Oberösterreich bei Anzeigen nach Verbotsgesetz Spitzenreiter

Von den gesamt 1.208 Tathandlungen hatten 1.080 einen rechtsextremen Hintergrund (in Oberösterreich 224), 66 einen rassistischen Hintergrund (in Oberösterreich 13) und 43 einen antisemitischen Hintergrund (in Oberösterreich 11). Die Anzahl der islamophoben/islamfeindlichen Tathandlungen betrug 7, davon drei in Oberösterreich.

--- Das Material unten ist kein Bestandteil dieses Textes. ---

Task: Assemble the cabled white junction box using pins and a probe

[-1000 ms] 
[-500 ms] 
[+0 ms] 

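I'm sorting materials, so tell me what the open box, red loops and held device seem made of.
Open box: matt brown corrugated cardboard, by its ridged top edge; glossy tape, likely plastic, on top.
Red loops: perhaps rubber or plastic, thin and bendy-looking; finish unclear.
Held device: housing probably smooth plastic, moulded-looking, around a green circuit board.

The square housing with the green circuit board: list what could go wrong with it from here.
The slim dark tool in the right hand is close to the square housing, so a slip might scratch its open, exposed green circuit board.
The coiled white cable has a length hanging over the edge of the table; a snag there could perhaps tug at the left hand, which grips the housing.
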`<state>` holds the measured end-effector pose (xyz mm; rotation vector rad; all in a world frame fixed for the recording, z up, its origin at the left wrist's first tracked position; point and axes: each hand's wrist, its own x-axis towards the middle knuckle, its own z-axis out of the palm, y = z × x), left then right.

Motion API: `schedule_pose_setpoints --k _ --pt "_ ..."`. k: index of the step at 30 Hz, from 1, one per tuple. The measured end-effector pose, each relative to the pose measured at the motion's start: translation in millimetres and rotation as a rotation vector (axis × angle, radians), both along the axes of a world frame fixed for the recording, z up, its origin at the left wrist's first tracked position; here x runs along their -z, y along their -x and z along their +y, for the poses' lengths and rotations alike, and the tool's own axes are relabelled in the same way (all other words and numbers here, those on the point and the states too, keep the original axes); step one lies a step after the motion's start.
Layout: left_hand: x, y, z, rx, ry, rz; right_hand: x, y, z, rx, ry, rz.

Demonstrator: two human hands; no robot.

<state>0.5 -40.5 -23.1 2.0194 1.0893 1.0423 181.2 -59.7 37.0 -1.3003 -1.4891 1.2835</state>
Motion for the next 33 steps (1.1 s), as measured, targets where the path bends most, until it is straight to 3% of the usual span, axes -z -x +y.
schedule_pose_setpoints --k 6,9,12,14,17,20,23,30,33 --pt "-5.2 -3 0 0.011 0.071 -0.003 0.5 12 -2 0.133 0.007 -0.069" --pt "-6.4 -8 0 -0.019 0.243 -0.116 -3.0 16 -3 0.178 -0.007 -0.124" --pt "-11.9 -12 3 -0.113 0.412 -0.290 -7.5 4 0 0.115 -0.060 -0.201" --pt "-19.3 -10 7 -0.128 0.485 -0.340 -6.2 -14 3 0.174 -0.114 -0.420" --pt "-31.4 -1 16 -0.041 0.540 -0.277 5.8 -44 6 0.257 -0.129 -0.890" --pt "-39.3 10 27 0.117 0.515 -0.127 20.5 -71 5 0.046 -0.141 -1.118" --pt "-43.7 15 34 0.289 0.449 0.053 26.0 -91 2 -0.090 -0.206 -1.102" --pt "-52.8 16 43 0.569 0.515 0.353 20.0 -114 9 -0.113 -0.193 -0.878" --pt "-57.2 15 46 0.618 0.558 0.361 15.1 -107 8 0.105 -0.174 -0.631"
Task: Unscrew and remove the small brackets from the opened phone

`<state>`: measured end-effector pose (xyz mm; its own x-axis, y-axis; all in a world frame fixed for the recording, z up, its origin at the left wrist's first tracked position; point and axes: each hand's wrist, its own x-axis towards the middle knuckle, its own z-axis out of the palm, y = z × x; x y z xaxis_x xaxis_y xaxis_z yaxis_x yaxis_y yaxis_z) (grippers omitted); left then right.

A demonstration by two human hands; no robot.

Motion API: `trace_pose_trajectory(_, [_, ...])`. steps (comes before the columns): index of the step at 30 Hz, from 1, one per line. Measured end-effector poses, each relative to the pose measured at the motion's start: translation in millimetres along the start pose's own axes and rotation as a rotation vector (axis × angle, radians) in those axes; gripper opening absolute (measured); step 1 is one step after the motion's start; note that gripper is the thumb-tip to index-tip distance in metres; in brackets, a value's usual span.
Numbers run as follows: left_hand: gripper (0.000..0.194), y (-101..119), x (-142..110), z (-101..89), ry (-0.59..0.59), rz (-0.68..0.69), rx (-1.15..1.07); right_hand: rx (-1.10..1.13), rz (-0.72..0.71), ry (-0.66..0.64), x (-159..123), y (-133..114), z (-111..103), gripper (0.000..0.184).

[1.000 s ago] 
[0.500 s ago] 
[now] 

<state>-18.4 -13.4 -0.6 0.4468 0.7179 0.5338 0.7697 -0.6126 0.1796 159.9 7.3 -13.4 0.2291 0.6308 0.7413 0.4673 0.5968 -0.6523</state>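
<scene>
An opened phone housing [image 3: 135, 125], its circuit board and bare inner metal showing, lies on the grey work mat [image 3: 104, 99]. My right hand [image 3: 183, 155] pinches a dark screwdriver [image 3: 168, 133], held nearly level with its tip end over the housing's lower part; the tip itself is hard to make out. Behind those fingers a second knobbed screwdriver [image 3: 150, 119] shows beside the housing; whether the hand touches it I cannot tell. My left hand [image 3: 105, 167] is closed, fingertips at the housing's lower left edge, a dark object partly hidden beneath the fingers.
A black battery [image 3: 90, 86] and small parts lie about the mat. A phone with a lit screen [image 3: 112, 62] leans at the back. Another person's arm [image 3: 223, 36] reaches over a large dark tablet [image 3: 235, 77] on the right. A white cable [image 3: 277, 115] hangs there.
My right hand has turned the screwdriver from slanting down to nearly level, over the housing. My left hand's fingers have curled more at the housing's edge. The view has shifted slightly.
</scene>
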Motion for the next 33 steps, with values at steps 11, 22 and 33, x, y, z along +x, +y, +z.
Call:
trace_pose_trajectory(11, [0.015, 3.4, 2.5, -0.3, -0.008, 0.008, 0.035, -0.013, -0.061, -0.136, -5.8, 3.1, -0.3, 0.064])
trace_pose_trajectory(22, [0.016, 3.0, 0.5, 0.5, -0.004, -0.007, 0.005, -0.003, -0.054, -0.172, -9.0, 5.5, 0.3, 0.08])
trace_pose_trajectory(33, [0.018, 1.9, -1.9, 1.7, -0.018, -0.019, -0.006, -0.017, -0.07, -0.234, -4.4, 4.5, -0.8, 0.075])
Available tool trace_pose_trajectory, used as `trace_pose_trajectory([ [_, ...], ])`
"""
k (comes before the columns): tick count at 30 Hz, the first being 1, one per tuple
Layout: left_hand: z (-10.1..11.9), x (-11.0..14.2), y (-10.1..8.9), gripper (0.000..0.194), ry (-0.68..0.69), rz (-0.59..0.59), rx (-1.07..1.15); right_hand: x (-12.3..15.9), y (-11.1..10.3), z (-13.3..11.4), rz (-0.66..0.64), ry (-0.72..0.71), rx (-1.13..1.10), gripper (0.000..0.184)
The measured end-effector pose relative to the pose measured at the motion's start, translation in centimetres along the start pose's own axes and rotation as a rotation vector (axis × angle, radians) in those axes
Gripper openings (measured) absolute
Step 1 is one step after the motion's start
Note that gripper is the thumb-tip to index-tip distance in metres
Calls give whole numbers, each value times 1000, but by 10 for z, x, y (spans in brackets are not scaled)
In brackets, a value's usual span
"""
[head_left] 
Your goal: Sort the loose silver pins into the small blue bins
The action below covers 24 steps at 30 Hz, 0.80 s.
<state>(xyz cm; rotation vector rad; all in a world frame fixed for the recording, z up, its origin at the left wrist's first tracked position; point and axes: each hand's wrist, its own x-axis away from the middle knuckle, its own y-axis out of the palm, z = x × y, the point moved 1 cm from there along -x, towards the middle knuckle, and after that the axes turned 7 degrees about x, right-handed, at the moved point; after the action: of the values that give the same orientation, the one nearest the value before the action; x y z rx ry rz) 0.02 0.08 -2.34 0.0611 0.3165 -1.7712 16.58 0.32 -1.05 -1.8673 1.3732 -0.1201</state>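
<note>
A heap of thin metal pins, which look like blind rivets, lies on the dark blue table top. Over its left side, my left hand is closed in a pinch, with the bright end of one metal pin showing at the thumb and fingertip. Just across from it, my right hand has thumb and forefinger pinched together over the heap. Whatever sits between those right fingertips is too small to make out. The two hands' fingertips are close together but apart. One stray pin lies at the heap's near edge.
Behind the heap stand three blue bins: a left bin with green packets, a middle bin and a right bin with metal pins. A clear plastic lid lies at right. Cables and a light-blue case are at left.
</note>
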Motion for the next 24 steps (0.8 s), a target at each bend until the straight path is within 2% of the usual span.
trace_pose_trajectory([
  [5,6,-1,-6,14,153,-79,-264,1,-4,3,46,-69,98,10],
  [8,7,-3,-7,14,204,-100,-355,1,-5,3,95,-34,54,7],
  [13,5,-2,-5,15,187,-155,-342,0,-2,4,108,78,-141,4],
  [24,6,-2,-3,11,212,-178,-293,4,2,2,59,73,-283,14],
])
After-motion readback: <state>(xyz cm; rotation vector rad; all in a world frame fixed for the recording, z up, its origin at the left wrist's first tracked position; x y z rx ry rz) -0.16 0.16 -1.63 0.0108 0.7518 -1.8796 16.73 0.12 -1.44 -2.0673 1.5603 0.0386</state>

Zur Anzeige gebracht wurden in Österreich 839 Personen wegen rassistischer/fremdenfeindlicher, antisemitischer und rechtsextremer Aktivitäten, davon 200 in Oberösterreich. Bei Anzeigen nach dem Verbotsgesetz lag Oberösterreich vergangenes Jahr mit 182 Personen an der Spitze, in Österreich gesamt waren es 773 Anzeigen.

Antisemitismus-Meldestelle: Zahl der Meldungen hat sich verfünffacht

Die israelische Kultusgemeinde Wien (IKG) veröffentlichte einen Bericht über antisemitische Vorfälle, diese hätten sich seit dem Angriff der Hamas auf Israel verfünffacht. Im Kalenderjahr wurden 1.147 Vorfälle gemeldet, was einem Anstieg von rund 60 Prozent gegenüber dem Vorjahr entspricht (2022: 719 gemeldete Vorfälle).